══ MATERIAL SUPPLIED

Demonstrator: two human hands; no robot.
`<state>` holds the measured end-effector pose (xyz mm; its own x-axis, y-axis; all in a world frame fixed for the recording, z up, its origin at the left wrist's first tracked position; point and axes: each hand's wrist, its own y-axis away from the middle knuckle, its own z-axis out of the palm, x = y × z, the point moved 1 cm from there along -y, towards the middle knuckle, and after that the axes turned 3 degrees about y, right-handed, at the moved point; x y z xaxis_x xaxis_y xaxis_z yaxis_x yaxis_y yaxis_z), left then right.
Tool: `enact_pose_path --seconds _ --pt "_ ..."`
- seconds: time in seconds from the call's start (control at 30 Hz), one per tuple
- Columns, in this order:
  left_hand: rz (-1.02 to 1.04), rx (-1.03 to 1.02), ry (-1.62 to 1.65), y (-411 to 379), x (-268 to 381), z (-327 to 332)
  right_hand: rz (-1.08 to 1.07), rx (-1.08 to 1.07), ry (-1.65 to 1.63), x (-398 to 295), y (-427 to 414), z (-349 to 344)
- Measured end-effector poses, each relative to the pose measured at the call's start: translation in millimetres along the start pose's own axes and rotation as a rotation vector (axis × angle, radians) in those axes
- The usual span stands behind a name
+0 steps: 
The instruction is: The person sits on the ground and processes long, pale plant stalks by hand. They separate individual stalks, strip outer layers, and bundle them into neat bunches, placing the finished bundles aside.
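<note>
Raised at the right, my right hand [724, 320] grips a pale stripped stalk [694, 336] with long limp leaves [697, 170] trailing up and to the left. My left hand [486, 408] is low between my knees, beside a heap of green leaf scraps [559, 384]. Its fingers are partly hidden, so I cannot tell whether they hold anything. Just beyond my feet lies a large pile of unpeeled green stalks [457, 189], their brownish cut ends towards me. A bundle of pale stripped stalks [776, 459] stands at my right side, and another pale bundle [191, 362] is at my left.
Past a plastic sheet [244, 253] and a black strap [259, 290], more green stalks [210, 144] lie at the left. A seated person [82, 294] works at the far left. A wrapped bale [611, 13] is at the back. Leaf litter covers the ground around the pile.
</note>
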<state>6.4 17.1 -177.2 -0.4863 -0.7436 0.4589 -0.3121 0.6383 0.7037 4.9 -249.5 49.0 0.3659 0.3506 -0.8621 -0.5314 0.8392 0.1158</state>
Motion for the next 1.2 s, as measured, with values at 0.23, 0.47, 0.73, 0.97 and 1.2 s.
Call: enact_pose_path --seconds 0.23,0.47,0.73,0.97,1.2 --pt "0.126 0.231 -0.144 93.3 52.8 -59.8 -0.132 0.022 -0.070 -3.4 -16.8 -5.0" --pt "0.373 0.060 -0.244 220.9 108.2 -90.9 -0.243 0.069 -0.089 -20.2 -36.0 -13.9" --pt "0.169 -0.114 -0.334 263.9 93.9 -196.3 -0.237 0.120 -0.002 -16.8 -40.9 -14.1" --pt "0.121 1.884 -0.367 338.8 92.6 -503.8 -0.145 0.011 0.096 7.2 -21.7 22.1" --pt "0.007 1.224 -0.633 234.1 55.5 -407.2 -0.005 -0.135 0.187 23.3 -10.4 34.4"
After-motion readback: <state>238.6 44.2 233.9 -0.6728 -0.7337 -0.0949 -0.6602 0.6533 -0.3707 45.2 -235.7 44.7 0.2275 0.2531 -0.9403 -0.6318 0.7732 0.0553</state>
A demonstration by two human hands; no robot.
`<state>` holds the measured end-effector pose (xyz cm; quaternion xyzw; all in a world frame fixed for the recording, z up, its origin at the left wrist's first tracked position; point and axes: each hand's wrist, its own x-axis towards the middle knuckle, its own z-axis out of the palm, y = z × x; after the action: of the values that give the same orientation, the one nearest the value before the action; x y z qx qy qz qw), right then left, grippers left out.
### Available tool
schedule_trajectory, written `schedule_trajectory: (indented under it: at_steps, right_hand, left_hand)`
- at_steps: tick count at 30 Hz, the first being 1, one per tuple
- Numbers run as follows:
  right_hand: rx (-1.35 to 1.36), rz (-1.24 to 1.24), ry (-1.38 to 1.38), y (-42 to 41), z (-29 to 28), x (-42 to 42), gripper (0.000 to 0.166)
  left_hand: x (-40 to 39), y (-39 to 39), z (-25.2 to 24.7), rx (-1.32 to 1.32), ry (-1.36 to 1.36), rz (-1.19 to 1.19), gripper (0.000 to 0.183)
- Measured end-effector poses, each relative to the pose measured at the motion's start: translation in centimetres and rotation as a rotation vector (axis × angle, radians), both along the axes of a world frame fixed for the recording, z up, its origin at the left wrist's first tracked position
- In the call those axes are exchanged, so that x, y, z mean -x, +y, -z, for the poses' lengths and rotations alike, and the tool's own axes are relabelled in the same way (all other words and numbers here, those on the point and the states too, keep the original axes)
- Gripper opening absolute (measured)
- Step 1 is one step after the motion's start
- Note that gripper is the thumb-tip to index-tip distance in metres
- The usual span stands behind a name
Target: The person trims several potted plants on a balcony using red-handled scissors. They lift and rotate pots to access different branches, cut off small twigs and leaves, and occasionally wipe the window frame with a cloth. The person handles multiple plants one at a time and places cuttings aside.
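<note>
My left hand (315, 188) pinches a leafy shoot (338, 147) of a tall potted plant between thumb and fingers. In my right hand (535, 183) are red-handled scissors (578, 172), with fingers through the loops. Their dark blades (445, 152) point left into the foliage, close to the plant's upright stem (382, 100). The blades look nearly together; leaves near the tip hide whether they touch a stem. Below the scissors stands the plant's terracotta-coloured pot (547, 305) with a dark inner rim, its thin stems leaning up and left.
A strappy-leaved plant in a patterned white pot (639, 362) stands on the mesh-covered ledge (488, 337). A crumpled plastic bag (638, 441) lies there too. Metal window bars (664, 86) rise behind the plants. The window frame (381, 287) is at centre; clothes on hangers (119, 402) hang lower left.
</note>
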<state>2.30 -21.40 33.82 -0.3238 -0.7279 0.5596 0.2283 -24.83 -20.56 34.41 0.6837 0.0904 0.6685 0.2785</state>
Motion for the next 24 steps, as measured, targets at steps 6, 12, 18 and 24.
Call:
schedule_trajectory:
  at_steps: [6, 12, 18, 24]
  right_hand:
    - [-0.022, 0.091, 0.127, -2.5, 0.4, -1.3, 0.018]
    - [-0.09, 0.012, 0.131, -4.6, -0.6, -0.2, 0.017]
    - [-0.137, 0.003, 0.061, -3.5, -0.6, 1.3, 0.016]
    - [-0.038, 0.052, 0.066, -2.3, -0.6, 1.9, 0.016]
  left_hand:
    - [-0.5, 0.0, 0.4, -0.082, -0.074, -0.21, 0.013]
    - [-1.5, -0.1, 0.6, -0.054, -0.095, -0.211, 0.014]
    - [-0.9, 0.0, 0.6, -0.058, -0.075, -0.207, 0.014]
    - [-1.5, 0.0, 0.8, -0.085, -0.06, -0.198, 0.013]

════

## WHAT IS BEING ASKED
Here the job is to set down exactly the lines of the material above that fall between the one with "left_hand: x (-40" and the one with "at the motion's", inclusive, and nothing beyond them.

## RESULT OF THE EXERCISE
  left_hand: x (-40 to 39), y (-39 to 39), z (-25.2 to 24.7), rx (-1.32 to 1.32), ry (-1.36 to 1.36), rz (-1.19 to 1.19), gripper (0.000 to 0.183)
- Measured end-effector poses, each relative to the pose measured at the motion's start: translation in centimetres and rotation as a rotation vector (axis × angle, radians), both along the axes of a world frame fixed for the recording, z up, its origin at the left wrist's first tracked position

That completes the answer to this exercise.